Details
-
Bug
-
Resolution: Fixed
-
High
-
7.13.3
-
27
-
Severity 3 - Minor
-
99
-
Description
We don't plan to backport the fix for this bug to earlier Long Term Support versions
The fix for this bug isn't suitable for backporting to a bug fix release for any previous LTS versions. This is often because the fix is considered too high risk to implement in an older version.

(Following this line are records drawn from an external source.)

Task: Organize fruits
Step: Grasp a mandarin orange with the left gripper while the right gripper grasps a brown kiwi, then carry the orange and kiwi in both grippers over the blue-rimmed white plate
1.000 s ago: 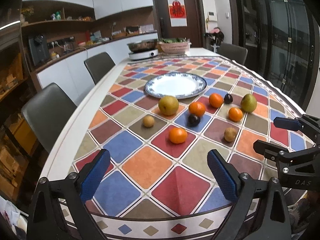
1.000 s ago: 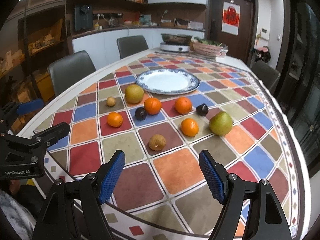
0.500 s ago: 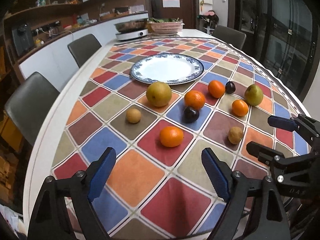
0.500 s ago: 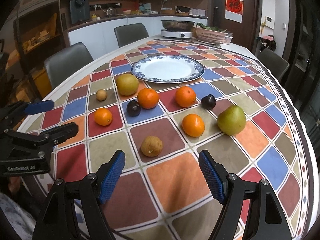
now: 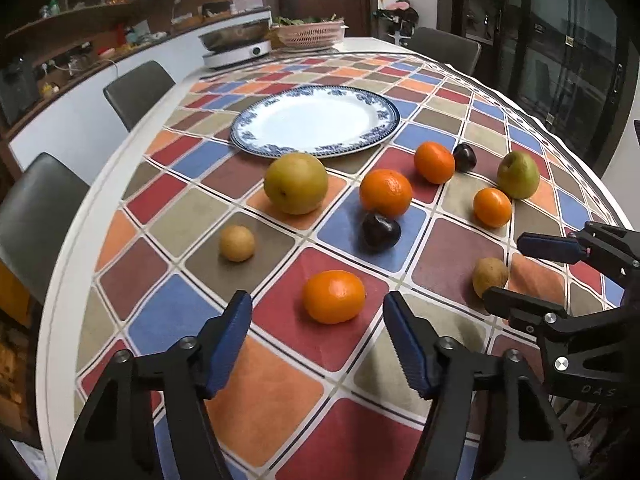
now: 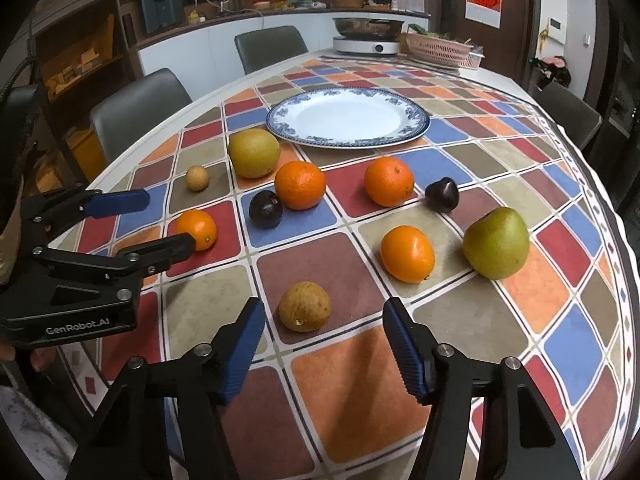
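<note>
Both hand-held grippers angled down over the surface (image 5: 448,256), jaws unclenched though just narrowing: left hand-held gripper (image 5: 318,344) behind an orange (image 5: 334,297) at 12 o'clock, right hand-held gripper (image 6: 324,346) behind a brown fruit (image 6: 305,307).

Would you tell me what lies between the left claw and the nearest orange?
Only bare tablecloth separates the left claw from the nearest orange, in the left wrist view.
</note>
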A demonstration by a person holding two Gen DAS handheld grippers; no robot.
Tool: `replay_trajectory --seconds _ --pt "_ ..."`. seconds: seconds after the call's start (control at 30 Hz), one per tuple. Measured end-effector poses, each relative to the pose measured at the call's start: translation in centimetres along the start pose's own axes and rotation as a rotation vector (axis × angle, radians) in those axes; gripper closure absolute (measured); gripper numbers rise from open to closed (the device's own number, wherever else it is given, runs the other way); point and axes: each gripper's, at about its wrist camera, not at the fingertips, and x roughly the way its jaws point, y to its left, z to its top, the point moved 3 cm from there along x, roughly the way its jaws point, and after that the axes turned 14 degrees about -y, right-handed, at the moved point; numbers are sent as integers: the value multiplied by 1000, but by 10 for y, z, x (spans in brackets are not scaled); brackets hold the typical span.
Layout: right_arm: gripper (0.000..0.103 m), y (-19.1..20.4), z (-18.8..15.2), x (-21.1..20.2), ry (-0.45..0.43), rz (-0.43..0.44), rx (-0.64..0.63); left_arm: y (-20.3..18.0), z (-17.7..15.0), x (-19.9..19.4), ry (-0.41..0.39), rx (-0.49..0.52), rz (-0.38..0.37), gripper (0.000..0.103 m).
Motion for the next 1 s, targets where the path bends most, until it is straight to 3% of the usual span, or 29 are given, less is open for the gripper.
replay_trajectory --seconds 0.47,0.7,1.0 --pt "61 1 -2 16 50 49 29 -5 -2 21 39 -21 -64 65" --pt "72 2 0 19 54 79 43 -4 -2 23 38 -34 -66 67" --pt "72 2 9 10 15 73 39 -8 6 5 -7 -27 -73 67"
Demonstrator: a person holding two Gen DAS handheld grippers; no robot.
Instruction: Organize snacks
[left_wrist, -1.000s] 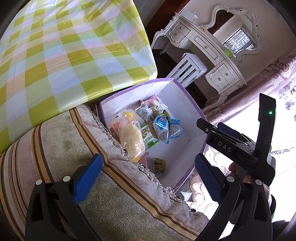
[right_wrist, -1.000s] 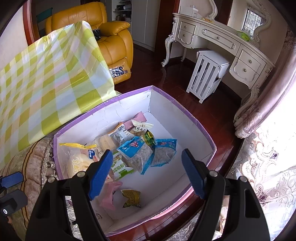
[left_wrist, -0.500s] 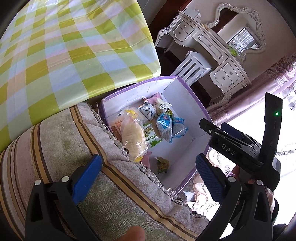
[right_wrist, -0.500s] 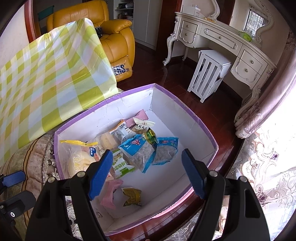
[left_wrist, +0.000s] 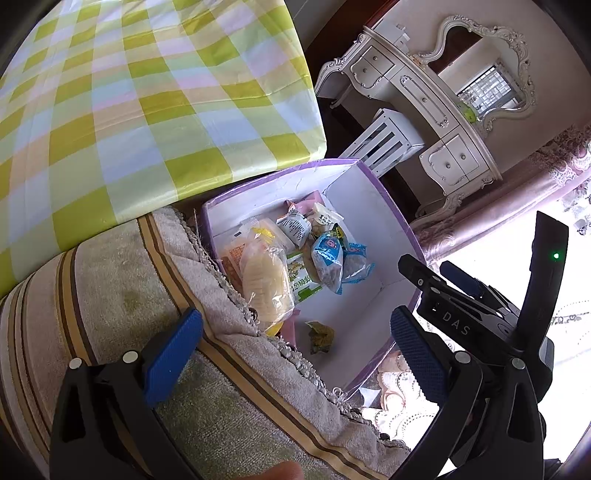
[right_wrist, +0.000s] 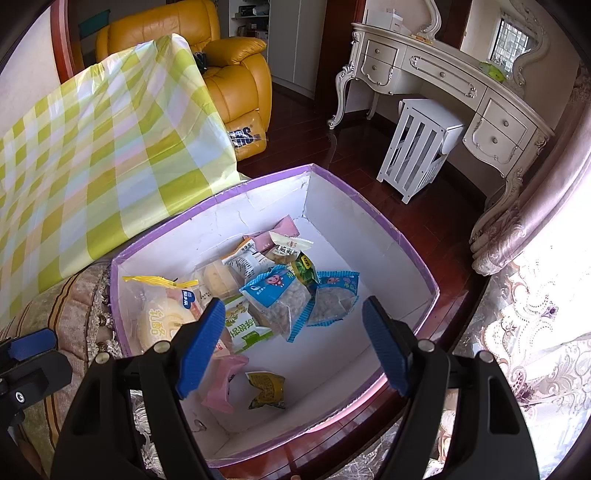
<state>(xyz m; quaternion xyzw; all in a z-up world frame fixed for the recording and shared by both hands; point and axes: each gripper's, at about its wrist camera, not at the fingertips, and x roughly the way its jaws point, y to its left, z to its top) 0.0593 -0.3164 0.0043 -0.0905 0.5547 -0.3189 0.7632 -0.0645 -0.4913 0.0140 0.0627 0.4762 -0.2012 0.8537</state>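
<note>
Both grippers, left (left_wrist: 291, 350) and right (right_wrist: 293, 343), are held apart and empty over the purple-rimmed white cardboard box (right_wrist: 388, 229) of packaged snacks (right_wrist: 277, 295).

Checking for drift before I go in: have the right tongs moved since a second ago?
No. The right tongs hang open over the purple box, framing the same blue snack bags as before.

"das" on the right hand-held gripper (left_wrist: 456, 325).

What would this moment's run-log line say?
left gripper: open, empty | right gripper: open, empty, above purple-rimmed white cardboard box | snack packets: inside
</note>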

The fix for this issue will be included in future Long Term Support versions.
Issue Summary
Imports of a site containing UTF-8 characters can fail with "Import failed. Check your server logs for more information. com.atlassian.confluence.importexport.ImportExportException: Unable to complete import: Invalid byte 2 of 4-byte UTF-8 sequence" shown on the web UI. This appears to be due to a bug (XERCESJ-1668) in the Apache Xerces library, and the underlying logs show the attempt failing with a SAXParseException.
Steps to Reproduce
- Create a space with multiple pages containing many special characters.
- Export the site in xml format.
- Import the xml file.
This can be difficult to reproduce as the UTF-8 character needs to be read in as the reader buffer is exhausted so it is only partially read and causes the rest to be added to the next buffer, causing the calculation to be off by one.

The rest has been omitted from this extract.